Ochs, who developed the company’s distributor launch book and was known amongst industry members for having high wholesaler expectations, helped to grow Ninkasi sales from 19,518 barrels in 2009 to more than 68,000 in 2012. Through his Nov. 20 departure, the company was on pace to brew and sell approximately 90,000 barrels of beer for the year.
“We appreciate the many contributions that he made during his time with Ninkasi,” Ninkasi co-founder and CEO, Nikos Ridge, told Brewbound. “Ultimately, based on a considerable number of factors related to the dynamics of our company in an ever evolving industry, it was my decision to make a change going forward. A decision like this is never easy when you have worked closely with someone, and we wish him great success in whatever future endeavor he takes on.”
Ridge said the company is currently in the process of filling the role, but has not made a decision and doesn’t have anyone specific in mind.

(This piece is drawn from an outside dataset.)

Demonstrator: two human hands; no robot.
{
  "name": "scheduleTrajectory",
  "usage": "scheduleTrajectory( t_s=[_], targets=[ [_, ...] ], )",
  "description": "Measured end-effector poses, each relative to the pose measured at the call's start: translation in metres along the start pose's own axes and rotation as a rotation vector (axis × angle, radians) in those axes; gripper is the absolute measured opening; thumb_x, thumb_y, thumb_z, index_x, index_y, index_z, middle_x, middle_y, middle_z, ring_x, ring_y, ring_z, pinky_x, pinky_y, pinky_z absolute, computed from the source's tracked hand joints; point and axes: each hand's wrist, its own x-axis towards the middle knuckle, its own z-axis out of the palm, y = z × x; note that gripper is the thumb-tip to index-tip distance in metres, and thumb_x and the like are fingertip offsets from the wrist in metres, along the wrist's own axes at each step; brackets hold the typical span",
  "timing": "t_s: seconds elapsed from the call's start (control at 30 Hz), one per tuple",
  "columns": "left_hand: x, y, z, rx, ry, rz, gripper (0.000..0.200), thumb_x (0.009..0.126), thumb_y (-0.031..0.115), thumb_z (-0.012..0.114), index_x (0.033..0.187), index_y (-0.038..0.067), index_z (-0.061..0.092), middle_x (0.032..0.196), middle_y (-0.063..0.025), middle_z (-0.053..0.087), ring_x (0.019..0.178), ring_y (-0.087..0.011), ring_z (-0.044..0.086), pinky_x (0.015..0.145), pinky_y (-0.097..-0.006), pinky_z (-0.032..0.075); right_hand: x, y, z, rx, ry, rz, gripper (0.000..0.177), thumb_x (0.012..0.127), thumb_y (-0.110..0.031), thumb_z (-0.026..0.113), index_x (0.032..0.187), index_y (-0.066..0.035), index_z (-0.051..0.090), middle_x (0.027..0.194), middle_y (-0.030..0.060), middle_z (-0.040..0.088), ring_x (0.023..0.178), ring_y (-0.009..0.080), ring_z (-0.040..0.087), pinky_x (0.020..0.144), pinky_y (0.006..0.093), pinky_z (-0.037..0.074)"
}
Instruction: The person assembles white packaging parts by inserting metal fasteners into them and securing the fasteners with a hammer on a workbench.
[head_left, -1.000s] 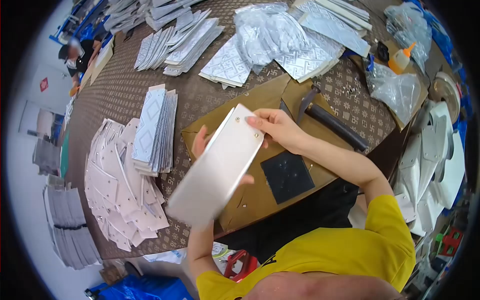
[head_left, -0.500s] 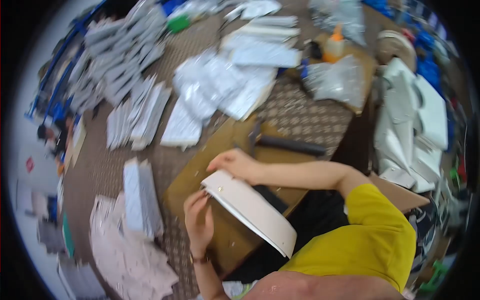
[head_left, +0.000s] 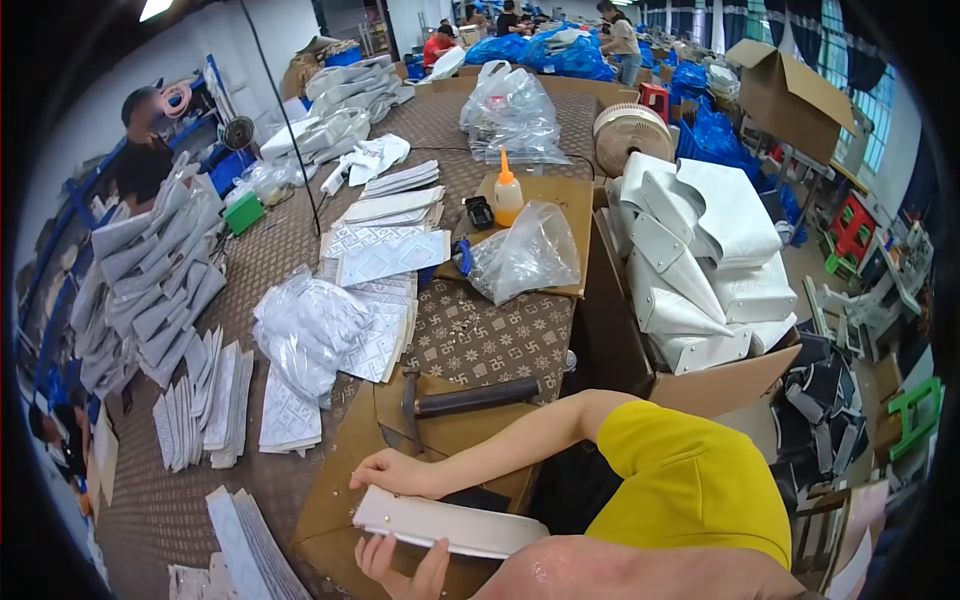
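A folded pale pinkish-white leather-like panel with small metal studs at its far end lies lengthwise in front of me over the brown board. Along its near edge my left hand grips it from below, fingers bent up to the edge. At the panel's far left corner my right hand is closed in a pinch; what sits between its fingertips is hidden. A hammer with a dark handle lies on the brown cardboard just beyond my right hand.
Stacks of white patterned pieces and a plastic-wrapped bundle stand on the left. Farther off are a glue bottle and a clear plastic bag. A carton of white panels is at right. A person stands at far left.
My view has swung up, showing more of the room. Both hands and the panel sit lower in view, and the panel appears flatter. My left hand has shifted under its near edge.
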Motion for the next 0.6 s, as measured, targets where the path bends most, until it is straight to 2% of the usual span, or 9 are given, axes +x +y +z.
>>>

Ninkasi is nearing completion on an $18 million expansion that will increase capacity by 175,000 barrels. Ridge said he hopes to continue growing behind a regional distribution model that allows the brand to develop deeper in markets that are closer to home.
“From the day that we started, our goal has always been to have a deeper approach to distribution, allowing us to have a direct connection with the markets,” he said. “Now, for the first time, Jamie [Floyd] and I are starting to have conversations about our maximum size. We didn’t get into the beer business to be a huge company; we got in it to make beer.”
Ridge said the company’s first “vision statement” is to achieve 150,000 barrels of production by 2016 and he still anticipates hitting that benchmark.
“That is the first step,” he said. “We want to get comfortable there and then evaluate the landscape. The industry is changing at a rapid rate and it is an ongoing process of evaluating the industry itself, every year, and figuring out where we fit within that.”